There is a nationwide housing shortage that can be met using domestically produced lumber.

With limited exceptions, timber harvested from the national forests must be processed into lumber in domestic sawmills. Housing starts have lagged behind replacement numbers for almost a decade and a half. The rapid increase in housing starts in 2020 among other factors has spiked demand for lumber, leading to record breaking lumber prices. Active management of our national forests can put significantly more timber on the market to help create jobs and meet housing demand, all while sequestering carbon in long-lasting wood structures. Timber harvests from national forests are well below forest-plan levels.

Timber harvests from our national forests are less than half the amount called for in current forest plans.

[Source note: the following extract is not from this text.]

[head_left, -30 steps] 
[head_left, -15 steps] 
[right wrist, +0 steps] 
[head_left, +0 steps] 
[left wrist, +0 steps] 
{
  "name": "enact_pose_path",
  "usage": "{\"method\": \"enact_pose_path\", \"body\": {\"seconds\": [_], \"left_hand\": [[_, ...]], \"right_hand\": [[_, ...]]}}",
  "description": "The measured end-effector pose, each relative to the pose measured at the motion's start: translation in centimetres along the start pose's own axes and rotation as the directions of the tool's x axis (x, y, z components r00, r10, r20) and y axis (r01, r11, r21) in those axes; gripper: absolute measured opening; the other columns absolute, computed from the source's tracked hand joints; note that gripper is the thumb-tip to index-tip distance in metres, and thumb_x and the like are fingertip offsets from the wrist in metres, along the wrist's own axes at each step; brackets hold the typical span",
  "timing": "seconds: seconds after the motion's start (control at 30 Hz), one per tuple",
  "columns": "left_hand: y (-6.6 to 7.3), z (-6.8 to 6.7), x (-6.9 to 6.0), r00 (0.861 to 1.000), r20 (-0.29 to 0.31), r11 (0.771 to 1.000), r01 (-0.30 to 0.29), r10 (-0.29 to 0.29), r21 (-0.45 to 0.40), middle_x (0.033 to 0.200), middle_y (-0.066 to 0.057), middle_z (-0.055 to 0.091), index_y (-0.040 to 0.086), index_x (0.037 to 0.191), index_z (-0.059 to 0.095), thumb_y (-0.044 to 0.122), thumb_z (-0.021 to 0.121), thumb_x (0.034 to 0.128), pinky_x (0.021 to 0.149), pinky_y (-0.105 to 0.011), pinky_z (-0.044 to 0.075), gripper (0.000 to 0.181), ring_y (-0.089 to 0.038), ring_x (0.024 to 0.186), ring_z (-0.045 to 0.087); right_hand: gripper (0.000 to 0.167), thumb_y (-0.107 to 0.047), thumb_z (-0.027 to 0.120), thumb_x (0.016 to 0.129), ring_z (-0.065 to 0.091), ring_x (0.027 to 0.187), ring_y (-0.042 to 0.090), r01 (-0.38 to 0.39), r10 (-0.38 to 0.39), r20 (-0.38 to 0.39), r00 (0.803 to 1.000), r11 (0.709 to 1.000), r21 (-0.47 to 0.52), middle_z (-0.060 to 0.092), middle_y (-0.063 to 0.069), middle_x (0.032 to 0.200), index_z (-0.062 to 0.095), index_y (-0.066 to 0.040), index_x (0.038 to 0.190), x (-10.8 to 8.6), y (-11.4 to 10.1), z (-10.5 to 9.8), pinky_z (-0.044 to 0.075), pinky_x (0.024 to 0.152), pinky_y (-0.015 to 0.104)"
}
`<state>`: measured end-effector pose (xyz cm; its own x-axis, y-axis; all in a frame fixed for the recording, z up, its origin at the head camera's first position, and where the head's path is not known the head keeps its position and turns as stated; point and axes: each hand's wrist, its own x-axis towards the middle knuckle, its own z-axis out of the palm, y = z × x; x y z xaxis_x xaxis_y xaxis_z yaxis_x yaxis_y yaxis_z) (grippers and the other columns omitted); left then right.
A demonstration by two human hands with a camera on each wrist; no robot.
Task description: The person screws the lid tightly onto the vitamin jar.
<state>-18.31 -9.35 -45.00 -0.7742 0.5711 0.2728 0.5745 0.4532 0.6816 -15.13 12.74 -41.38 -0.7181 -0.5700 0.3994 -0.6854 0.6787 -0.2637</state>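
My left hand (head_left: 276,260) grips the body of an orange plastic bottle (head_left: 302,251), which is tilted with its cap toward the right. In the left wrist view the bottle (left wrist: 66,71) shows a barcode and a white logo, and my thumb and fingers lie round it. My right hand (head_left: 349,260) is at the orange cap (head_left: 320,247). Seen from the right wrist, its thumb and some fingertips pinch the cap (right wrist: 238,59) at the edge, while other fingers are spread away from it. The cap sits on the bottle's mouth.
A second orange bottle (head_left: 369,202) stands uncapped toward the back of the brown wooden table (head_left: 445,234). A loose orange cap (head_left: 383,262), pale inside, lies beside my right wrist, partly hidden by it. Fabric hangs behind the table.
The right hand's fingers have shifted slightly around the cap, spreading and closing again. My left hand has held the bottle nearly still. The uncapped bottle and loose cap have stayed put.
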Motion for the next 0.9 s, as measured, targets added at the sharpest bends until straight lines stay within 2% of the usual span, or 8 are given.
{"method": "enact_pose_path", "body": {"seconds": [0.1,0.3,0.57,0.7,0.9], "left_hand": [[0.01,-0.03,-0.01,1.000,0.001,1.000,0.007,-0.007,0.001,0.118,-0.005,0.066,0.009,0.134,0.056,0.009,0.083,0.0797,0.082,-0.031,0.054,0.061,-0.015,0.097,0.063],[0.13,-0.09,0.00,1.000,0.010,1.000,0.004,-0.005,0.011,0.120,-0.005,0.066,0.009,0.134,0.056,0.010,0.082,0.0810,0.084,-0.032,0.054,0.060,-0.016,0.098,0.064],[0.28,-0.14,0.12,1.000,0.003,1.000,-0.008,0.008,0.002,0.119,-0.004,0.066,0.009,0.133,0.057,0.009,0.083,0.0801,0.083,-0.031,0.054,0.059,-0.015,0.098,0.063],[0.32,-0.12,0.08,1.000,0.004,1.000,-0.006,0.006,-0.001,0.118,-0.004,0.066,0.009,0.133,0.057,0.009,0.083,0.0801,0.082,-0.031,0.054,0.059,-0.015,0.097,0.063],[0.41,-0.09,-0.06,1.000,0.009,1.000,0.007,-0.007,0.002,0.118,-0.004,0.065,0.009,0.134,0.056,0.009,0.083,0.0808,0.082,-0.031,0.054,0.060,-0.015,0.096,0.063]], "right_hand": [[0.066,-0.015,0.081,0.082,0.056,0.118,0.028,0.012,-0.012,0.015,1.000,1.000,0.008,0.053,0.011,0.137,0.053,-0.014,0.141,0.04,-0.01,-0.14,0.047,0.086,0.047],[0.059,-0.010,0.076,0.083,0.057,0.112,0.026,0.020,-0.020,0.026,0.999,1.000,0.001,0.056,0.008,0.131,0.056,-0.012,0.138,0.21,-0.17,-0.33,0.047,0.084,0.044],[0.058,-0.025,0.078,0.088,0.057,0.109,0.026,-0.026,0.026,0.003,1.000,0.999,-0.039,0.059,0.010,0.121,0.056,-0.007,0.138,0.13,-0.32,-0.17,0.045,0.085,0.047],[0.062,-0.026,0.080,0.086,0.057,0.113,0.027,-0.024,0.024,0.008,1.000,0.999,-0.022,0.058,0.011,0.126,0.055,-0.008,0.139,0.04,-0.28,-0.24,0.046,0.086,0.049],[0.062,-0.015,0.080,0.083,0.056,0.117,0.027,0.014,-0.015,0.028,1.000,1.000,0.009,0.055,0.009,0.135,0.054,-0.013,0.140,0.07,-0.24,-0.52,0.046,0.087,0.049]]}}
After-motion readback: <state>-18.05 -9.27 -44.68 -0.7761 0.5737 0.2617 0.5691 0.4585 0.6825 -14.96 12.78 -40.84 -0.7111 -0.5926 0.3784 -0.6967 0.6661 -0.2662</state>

These reductions have devastated rural communities where sawmills and paper mills provided some of the only stable, year-round employment. In the far West, more than 56,000 timber industry jobs have been lost, with tens of thousands of additional indirect jobs lost. The wood-using industry has all but disappeared from large sections of the interior West. Employers with thousands of jobs supporting countless families in other regions hang in the balance.

Bureaucratic analysis eats up over $350 million annually.

Due to conflicting laws, regulations, and decades of judicial decisions, the Forest Service spends more time and money pushing paper than they do managing forests. Small projects too often require thousands of pages of analysis.

Litigation stalls restoration work.

Even after lengthy collaboration and agreement among nonprofit organizations, tribes and stakeholders, litigation by activist groups often prevents the Forest Service and communities from thinning forests to reduce wildfire risk in many states. In Oregon, for example, activists sued to stop a thinning project on 11,000 acres in the Mt. Hood National Forest, which was rejected by the district court judge but reversed by the 9th Circuit. The 9th Circuit injunction stopped the “Crystal Clear Restoration Project” before any thinning could occur, despite four years of environmental analysis by the Forest Service. The project was designed to reduce wildfires, especially catastrophic crown fires, improve habitat for owls and other wildlife, and protect communities and streams. Instead, the White River Fire burned the entire project area this August and September.

What is to be done?

Understand the context on our national forests.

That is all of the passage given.